Semana passada, estive reunido um dia inteiro com uma especialista em redes sociais. E foi curioso, quando observando as postagens que recebo na minha timeline, ela comentou: nossa, que coisa caótica! Ou seja, eu recebia informações tão diversificadas e desconexas que ficava difícil definir o que ela chamava de “perfil”. Fiquei bem feliz. Afinal, esse é o meu perfil.

De um curioso compulsivo sobre tudo. Chegam coisas da esquerda e da direita, de gays militantes a homofóbicos raivosos, de petistas moderados a bolsonaristas extremados, de intelectuais inúteis a analfabetos úteis, de protetores quase patológicos de animais a defensores da caça como esporte. Recebo postagens de todos os níveis, crenças, matizes ideológicas e quase sempre presto muita atenção e faço algum comentário.
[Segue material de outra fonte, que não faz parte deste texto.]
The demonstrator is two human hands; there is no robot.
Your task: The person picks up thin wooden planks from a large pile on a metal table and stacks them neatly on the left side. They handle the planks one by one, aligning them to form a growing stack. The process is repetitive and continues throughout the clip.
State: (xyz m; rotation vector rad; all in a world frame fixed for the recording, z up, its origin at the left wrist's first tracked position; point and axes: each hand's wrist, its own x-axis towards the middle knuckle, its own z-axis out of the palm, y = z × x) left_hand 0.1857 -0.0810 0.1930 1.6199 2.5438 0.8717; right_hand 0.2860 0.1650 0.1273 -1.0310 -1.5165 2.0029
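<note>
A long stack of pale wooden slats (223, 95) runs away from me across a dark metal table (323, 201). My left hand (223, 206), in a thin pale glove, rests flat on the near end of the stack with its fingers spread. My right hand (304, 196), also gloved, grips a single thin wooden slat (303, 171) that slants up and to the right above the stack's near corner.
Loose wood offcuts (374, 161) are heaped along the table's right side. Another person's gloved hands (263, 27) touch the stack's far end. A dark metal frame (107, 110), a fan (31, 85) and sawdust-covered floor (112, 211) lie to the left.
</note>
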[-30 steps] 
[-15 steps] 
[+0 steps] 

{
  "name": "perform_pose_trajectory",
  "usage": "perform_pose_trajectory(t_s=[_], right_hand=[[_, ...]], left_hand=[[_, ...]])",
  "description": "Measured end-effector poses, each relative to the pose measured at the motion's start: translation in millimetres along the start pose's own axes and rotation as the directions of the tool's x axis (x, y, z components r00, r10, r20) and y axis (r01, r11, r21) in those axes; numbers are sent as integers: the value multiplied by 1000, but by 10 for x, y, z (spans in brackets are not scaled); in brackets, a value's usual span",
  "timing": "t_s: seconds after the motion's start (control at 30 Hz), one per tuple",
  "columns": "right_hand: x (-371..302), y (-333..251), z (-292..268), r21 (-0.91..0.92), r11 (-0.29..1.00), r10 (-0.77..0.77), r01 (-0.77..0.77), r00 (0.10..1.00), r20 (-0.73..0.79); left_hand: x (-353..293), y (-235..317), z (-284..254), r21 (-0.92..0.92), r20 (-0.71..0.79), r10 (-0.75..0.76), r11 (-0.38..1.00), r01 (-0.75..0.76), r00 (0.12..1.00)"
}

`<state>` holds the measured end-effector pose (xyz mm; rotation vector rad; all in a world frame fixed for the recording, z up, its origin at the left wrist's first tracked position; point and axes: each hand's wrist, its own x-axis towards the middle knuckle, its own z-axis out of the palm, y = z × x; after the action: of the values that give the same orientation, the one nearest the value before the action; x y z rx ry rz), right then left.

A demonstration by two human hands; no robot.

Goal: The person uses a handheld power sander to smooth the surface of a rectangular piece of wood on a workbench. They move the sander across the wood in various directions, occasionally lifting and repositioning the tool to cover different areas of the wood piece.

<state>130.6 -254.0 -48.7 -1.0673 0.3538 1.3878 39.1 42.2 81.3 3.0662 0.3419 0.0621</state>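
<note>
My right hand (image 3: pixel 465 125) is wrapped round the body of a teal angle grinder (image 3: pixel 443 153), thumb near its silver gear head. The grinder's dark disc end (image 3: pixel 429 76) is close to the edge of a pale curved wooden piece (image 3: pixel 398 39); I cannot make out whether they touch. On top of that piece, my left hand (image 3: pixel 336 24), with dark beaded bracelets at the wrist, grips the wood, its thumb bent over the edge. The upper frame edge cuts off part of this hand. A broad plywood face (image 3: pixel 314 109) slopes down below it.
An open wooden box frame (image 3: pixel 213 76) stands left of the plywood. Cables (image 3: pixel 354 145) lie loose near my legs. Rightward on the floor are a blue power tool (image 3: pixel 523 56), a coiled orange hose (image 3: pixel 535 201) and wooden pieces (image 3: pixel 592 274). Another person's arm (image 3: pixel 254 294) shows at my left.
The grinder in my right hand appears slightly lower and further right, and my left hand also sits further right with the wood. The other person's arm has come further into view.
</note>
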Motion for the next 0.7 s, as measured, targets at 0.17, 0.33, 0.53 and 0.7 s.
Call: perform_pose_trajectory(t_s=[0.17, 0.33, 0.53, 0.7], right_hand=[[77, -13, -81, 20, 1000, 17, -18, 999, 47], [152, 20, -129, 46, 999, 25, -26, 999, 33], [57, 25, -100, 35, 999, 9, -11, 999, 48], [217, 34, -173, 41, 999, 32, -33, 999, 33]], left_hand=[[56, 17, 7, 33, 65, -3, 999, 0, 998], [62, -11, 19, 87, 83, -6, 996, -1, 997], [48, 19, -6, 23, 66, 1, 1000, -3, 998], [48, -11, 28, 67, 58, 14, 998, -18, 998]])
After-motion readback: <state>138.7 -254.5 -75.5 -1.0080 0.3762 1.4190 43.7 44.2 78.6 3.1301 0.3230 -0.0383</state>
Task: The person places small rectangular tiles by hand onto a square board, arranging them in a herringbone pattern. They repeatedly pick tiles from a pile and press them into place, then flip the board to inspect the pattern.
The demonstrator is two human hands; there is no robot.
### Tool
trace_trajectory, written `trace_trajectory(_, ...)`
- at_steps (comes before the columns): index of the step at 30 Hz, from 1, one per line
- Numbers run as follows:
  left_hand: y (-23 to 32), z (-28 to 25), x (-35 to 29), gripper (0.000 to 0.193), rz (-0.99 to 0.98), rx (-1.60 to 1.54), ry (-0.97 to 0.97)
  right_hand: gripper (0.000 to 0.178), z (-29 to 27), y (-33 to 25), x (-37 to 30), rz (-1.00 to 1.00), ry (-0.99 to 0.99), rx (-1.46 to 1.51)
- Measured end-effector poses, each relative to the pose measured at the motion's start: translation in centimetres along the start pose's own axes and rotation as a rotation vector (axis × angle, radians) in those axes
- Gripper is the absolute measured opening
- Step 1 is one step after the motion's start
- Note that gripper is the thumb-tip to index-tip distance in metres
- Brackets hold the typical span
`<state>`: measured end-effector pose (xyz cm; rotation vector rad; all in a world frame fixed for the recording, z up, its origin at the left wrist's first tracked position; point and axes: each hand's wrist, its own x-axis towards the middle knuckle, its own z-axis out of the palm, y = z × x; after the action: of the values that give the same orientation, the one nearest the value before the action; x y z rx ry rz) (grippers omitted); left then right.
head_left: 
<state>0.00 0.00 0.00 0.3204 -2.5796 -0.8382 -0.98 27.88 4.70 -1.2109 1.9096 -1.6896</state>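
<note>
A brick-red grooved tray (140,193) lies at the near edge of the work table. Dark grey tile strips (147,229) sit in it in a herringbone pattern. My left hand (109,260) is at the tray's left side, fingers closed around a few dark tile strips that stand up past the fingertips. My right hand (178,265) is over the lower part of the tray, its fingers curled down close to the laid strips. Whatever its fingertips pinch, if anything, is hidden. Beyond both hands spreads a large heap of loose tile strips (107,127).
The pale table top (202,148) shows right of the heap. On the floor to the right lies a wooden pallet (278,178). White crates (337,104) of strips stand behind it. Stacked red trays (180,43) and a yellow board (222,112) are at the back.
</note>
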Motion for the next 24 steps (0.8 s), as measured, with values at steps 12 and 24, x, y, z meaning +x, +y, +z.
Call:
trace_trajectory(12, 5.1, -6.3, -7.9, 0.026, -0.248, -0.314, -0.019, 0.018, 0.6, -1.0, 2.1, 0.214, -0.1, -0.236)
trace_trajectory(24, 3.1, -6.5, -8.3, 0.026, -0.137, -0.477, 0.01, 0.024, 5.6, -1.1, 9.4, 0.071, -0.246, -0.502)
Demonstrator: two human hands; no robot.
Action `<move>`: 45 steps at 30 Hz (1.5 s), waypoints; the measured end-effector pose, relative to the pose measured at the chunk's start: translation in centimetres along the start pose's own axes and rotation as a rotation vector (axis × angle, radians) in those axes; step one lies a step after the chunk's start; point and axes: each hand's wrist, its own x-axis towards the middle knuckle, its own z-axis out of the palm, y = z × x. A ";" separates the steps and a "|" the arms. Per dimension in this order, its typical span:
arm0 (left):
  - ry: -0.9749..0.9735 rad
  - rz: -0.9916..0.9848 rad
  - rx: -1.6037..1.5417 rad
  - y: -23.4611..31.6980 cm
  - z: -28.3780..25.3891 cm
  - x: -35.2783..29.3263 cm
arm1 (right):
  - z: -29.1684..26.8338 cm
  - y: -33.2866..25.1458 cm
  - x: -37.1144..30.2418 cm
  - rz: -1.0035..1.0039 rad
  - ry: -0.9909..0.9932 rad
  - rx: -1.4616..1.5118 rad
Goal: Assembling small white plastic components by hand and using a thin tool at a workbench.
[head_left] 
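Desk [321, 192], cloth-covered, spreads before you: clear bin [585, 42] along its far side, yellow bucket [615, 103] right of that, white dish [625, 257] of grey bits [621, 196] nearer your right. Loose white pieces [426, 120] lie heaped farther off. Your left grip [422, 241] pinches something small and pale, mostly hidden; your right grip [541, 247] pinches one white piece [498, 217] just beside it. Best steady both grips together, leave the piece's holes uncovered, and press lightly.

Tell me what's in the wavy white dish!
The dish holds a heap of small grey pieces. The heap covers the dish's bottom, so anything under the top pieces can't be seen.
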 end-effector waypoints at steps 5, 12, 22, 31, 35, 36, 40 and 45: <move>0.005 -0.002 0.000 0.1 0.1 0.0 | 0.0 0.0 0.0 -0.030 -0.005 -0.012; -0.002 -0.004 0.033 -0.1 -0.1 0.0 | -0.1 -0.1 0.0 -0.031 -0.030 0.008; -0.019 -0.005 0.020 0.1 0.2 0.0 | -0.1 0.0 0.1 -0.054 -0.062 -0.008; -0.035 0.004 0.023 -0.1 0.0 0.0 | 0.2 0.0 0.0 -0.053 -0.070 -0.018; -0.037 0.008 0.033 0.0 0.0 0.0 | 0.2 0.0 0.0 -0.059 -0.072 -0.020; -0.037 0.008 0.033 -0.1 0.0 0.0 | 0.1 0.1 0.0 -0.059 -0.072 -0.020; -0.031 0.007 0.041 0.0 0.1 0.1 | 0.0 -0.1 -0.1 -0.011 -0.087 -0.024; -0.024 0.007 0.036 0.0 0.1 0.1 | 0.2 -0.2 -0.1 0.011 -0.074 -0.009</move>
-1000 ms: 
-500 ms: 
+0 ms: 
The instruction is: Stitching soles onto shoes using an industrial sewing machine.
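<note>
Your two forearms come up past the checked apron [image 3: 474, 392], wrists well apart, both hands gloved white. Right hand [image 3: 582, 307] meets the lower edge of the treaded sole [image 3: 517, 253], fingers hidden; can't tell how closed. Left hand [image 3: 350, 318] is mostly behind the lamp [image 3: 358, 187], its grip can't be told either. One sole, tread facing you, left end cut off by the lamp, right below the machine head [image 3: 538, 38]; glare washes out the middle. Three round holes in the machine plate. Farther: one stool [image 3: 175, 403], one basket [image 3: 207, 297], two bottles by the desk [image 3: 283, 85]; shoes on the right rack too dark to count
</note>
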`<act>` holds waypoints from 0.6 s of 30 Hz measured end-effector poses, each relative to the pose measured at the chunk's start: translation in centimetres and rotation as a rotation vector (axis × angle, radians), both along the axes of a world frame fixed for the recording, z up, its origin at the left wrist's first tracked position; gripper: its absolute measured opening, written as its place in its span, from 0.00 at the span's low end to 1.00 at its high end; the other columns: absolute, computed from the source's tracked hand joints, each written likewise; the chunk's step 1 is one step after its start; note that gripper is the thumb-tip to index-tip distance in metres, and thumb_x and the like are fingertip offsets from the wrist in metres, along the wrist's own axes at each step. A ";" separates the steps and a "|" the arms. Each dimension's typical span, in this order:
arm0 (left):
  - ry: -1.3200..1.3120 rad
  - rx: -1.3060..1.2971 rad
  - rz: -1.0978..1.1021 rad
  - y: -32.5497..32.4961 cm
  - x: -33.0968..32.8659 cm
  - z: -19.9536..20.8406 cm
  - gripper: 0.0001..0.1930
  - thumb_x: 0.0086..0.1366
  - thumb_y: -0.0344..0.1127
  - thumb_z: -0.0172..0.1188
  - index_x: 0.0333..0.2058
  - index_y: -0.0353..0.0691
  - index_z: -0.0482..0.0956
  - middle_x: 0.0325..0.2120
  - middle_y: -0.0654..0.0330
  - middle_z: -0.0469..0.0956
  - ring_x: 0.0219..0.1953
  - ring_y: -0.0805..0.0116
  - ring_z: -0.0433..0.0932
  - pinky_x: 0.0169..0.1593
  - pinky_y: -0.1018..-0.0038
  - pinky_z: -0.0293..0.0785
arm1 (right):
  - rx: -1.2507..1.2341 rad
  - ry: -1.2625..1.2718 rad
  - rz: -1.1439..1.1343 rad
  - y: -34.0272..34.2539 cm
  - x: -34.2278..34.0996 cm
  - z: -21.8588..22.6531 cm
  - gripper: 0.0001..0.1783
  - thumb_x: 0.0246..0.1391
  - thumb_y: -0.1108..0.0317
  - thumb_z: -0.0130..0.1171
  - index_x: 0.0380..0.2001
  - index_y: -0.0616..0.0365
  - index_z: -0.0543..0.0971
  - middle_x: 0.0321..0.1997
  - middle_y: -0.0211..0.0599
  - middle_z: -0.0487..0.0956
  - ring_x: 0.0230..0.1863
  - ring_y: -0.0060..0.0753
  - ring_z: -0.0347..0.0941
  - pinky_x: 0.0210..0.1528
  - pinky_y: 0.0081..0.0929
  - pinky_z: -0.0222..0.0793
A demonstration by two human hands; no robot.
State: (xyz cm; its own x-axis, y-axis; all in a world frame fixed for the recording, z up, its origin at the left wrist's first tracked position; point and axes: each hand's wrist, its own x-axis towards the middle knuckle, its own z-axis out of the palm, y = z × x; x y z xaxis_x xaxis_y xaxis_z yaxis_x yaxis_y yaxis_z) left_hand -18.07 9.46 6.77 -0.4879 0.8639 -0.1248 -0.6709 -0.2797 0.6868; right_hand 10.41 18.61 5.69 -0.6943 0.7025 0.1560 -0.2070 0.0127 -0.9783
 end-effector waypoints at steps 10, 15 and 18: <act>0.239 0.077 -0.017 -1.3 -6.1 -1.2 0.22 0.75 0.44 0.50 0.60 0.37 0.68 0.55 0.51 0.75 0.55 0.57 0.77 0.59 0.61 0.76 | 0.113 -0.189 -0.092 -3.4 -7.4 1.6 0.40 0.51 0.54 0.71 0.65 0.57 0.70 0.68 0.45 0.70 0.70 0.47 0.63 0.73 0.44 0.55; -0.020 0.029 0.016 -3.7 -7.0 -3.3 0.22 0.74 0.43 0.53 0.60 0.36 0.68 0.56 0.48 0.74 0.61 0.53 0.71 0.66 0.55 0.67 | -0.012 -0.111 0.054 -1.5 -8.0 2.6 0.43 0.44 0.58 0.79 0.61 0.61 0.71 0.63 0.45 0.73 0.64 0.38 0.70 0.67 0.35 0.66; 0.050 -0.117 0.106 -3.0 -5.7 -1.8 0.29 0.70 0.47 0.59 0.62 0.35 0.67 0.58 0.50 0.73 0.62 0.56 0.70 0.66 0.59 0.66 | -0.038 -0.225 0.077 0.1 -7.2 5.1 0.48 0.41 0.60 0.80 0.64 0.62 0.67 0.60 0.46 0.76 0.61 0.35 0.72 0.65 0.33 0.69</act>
Naturalmente, para uma especialista em fazer das redes sociais um meio eficaz para ações de marketing deve ser mesmo difícil compreender o que pretende alguém que não faz questão nenhuma de definir uma segmentação. E chegou à conclusão de que desse jeito eu não tenho futuro. Não podia me dar melhor notícia, ao lembrar-me de que construí nestes anos no Facebook um mosaico de “amizades” que me descortina uma visão pluralíssima da sociedade e, por isso, funciona como um alerta permanente contra o risco de eu fazer da rede social uma máquina de retroalimentação “filosófica”.

A formidável escritora ucraniana Svetlana Aleksiévitch escreveu a respeito de sua obra O fim do homem soviético: “Não faço perguntas sobre o socialismo, mas sobre o amor, o ciúme, a infância, a velhice”. Bem como o seguinte: “Eu sempre sinto atração por esse pequeno espaço: o ser humano… um ser humano. Na verdade, é lá que tudo acontece”. E, pensando assim, concebeu uma obra-prima sobre política. Porque abandonou a tendência de seguir os caminhos previsíveis da investigação acadêmica e optou por escutar sentimentos. No mundo dos negócios, ainda temos muito de avançar nesse campo. Presos a formatos investigativos que prezam pelo “foco” em objetivos determinados impositivamente pelos briefings, dificilmente alcançamos alguma informação relevante, no sentido de ampliar os horizontes de percepção. Já temos as repostas de antemão.

Por isso, não perguntamos o que não está no script. Não queremos outras respostas, além daquelas para as quais já formatamos os nossos planos de ação. Ninguém prestaria atenção em alguma coisa nova, pois os processos têm de andar com agilidade. No final das contas, trabalhamos com o firme propósito de nos convencermos de que os nossos raciocínios estão corretos, comprovados na aplicação de metodologias consagradas. Essa permanente retroalimentação permite um desenho mais ou menos acabado do que é o “mercado” para efeito de nossas ações sobre ele, seja comprando, seja vendendo, seja formando ou contratando. Tudo é apresentado para ser percebido como de um encaixe óbvio.

Como no sistema todos precisam uns dos outros, “afina-se” o olhar para verem todos a mesma coisa. Daí a permanente forja para o enquadramento, tanto na academia quanto na atividade profissional. Talvez seja funcional. Não sei se é divertido.